Carney is publicist for CAFO, edited and
published by Daniel Imhoff of Watershed Media in
nearby Healdsburg.
Carney’s Bodega Bay Life web site offers
many of her photos of local wildlife, among
them bobcats photographed from her porch, and
includes three pages of my memories of
participating as an extra when Alfred Hitchcock
filmed The Birds in the twin villages of Bodega
and Bodega Bay in 1962.
Though crows, gulls, and many smaller
birds were abundant in 1962, and were attracted
in astonishingly large numbers by the papier
maché decoys Hitchcock brought as props, bobcats
and quite a few other species Carney has recently
photographed had not been seen around Bodega then
in decades. Hitchcock himself noticed and
pointed out to several of us local lads that
raptors should also have been attracted to prey
on the smaller birds, but seemed strangely
missing. His discussion of this was the first
time I heard about the effects of pesticides on
birds.
I knew that pumas, bobcats, bears and
foxes were missing from old books about northern
California wildlife that I read at Potter School,
the central location of The Birds. I kept some
of the books after the school was closed at the
end of 1961 and still treasure them. Except for
coyotes and turkey vultures, who were sometimes
seen despite all efforts to kill them, wild
predators and scavengers had been extirpated on
behalf of sheep and cattle ranchers by the Animal
Damage Control division of the U.S. Fish &
Wildlife Service. Transferred to the USDA in
1986, the agency is now called Wildlife Services.

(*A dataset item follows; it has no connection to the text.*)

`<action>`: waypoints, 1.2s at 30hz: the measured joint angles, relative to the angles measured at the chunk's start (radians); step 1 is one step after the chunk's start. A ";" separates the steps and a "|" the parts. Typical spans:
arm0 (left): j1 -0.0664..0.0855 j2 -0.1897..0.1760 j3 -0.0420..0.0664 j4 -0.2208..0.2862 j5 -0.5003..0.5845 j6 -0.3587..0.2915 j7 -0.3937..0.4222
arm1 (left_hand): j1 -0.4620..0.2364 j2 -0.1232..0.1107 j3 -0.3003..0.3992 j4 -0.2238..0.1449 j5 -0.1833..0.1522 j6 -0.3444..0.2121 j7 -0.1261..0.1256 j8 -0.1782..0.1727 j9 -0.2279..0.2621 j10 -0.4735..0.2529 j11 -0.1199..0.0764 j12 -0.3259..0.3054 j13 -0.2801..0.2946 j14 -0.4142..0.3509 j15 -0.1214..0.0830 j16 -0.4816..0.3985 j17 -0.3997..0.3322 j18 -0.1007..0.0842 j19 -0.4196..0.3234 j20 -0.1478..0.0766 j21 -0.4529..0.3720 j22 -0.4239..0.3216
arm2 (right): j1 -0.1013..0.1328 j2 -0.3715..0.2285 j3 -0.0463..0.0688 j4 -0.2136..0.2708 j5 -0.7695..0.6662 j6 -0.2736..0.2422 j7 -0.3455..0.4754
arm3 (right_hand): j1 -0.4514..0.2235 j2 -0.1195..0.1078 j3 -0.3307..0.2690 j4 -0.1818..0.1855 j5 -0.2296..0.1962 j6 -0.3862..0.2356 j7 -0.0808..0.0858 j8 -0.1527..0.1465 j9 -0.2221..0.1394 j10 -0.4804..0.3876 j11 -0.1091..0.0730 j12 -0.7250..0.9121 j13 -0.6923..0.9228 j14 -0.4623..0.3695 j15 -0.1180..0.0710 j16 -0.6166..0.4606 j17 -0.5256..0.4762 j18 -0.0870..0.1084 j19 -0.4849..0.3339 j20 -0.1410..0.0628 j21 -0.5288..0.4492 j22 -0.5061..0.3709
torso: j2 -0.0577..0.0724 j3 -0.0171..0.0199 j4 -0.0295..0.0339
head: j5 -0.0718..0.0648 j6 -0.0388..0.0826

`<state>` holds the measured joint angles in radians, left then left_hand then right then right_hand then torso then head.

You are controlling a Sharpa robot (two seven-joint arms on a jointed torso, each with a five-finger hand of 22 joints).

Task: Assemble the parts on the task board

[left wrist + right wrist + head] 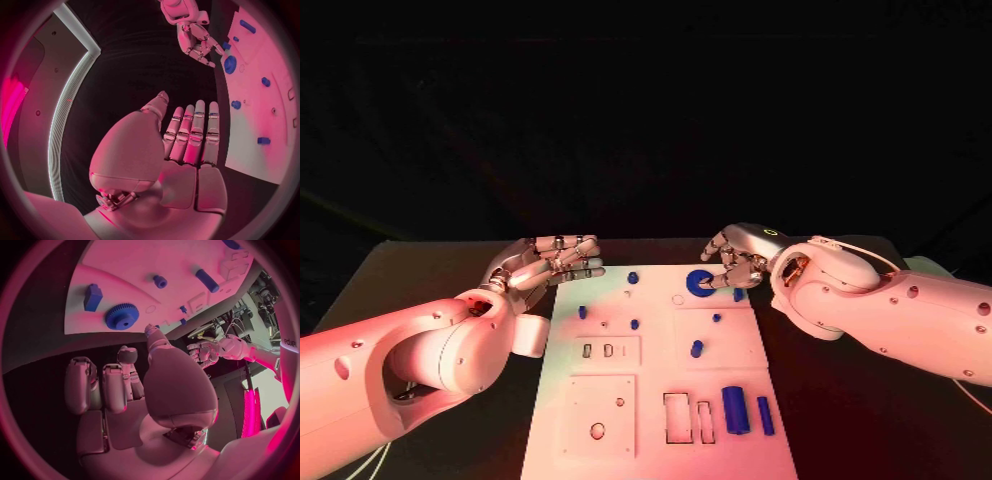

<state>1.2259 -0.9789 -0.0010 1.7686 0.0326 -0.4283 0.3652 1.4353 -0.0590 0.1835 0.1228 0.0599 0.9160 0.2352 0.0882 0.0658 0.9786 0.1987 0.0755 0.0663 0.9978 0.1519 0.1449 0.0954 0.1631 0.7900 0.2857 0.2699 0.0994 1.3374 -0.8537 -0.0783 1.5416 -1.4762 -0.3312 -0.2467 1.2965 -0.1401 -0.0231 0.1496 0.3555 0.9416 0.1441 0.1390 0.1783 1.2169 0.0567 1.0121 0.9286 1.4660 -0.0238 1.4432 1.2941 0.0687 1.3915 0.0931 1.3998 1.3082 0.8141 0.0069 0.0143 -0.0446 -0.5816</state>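
Observation:
The white task board [658, 372] lies in the middle of the black table. A blue gear [700, 283] lies flat near its far right corner, also seen as the gear [122, 316] and the gear [230, 64]. My right hand [734, 260] hovers just beside that gear with its fingers apart, holding nothing. My left hand [554, 261] is at the board's far left corner, fingers stretched out side by side and empty. Small blue pegs [633, 277] dot the far half. Two long blue bars [736, 409] lie near the front right.
Rectangular slots [678, 418] and a square plate with a hole [599, 403] sit in the board's near half. Bare black table [416, 270] lies on both sides of the board. Both forearms flank the board's long edges.

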 measured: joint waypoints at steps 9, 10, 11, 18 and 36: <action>0.000 0.000 0.000 -0.001 0.001 0.000 -0.001 | 0.000 0.000 0.000 0.000 0.000 0.000 0.000 -0.004 0.000 0.000 0.000 0.000 0.000 0.000 0.000 -0.005 0.000 0.000 0.000 0.000 0.000 0.000 | -0.002 0.031 -0.001 -0.041 0.013 0.041 -0.007 | 0.028 0.000 -0.025 0.049 0.009 -0.020 0.002 0.020 0.010 0.029 0.005 0.103 0.111 0.000 0.006 0.019 0.014 0.000 0.004 0.004 0.004 0.000 | 0.001 -0.0002 0.0009 | 0.000 -0.003; 0.000 0.001 0.000 -0.001 0.001 0.000 -0.001 | 0.000 0.000 0.000 0.000 0.000 0.000 0.000 -0.004 0.000 0.000 0.000 0.000 0.000 0.000 0.000 -0.005 0.000 0.000 0.000 0.000 0.000 0.000 | -0.002 0.036 -0.001 -0.046 0.013 0.045 -0.008 | 0.028 0.000 -0.024 0.052 0.011 -0.020 0.002 0.024 0.011 0.029 0.005 0.110 0.119 0.000 0.006 0.019 0.014 0.000 0.004 0.004 0.005 0.000 | 0.001 -0.0002 0.0013 | 0.000 -0.004; 0.000 0.001 0.000 -0.001 0.001 0.000 -0.001 | 0.000 0.000 0.000 0.000 0.000 0.000 0.000 -0.004 0.000 0.000 0.000 0.000 0.000 0.000 0.000 -0.005 0.000 0.000 0.000 0.000 0.000 0.000 | -0.002 0.042 -0.001 -0.051 0.013 0.049 -0.008 | 0.028 0.000 -0.025 0.055 0.011 -0.020 0.002 0.027 0.011 0.029 0.005 0.114 0.123 0.000 0.006 0.019 0.014 0.000 0.004 0.004 0.008 0.000 | 0.001 -0.0002 0.0017 | 0.001 -0.004; 0.000 0.001 0.000 -0.002 0.001 0.000 -0.002 | 0.000 0.000 0.000 0.000 0.000 0.000 0.000 -0.004 0.000 0.000 0.000 0.000 0.000 0.000 0.000 -0.005 0.000 0.000 0.000 0.000 0.000 0.000 | -0.003 0.062 -0.002 -0.086 0.013 0.070 -0.013 | 0.040 0.004 -0.025 0.061 0.023 -0.020 0.002 0.031 0.014 0.037 0.005 0.129 0.143 0.000 0.006 0.025 0.014 0.000 0.007 0.007 0.008 0.000 | 0.001 -0.0005 0.0026 | 0.005 -0.008; 0.000 0.001 0.000 -0.003 0.002 0.000 -0.004 | 0.000 0.000 0.000 0.000 0.000 0.000 0.000 -0.004 0.000 0.000 0.000 0.000 0.000 0.000 0.000 -0.005 0.000 0.000 0.000 0.000 0.000 0.000 | -0.010 0.082 -0.004 -0.114 0.007 0.100 -0.017 | 0.058 0.015 -0.022 0.069 0.034 -0.020 0.002 0.043 0.019 0.047 0.004 0.159 0.177 0.001 0.006 0.029 0.014 0.000 0.007 0.007 0.008 0.000 | 0.002 0.0007 0.0014 | 0.010 -0.014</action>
<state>1.2259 -0.9776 -0.0011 1.7659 0.0349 -0.4280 0.3615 1.4353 -0.0590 0.1835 0.1228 0.0599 0.9161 0.2352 0.0843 0.0659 0.9786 0.1987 0.0755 0.0663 0.9978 0.1519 0.1398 0.0954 0.1632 0.7900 0.2857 0.2699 0.0995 1.3276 -0.7712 -0.0819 1.4277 -1.4693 -0.2312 -0.2636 1.3548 -0.1255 -0.0453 0.2185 0.3893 0.9217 0.1463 0.1822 0.1969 1.2642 0.0604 1.1713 1.1053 1.4665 -0.0177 1.4722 1.3079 0.0688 1.3987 0.1002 1.4076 1.3077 0.8162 0.0076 0.0157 -0.0341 -0.5958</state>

I wondered in a 1977 article for the long
defunct nature magazine Snowy Egret whether the
Bodega wildlife could recover, if the
countryside was no longer littered with
“coyote-getters” firing the poison Compound 1080
at any animal or human who stumbled across one,
and if the food chain build-up of DDT that had
made many raptors endangered could be stopped.
Carney’s photographs document a much more
optimistic outcome than in 1977 I imagined
possible.
Manganas & piales

To date, nine states have outlawed horse
tripping (manganas), one of the nine standard
events of the Mexican-style rodeo called
charreada. California was the first, in 1994,
followed by Oklahoma, Texas, New Mexico,
Arizona, Maine, Illinois, Florida and Nebraska.
Nevada and Colorado are expected to ban horse
tripping in 2011.
The horse tripping language in most state
laws says that it is illegal to rope a horse by
the legs and “cause it to fall or lose its
balance.” This language is crucial. I have six
recent statements from California animal control
agencies declaring that charreada’s event called
piales is also illegal, and prosecutable under
this definition. In manganas horses are roped
by their front legs. In piales, running horses
are roped by their hind legs. These horses
usually do not fall, but they do lose their
balance. Some veterinarians say piales is even
more harmful to the horses than manganas.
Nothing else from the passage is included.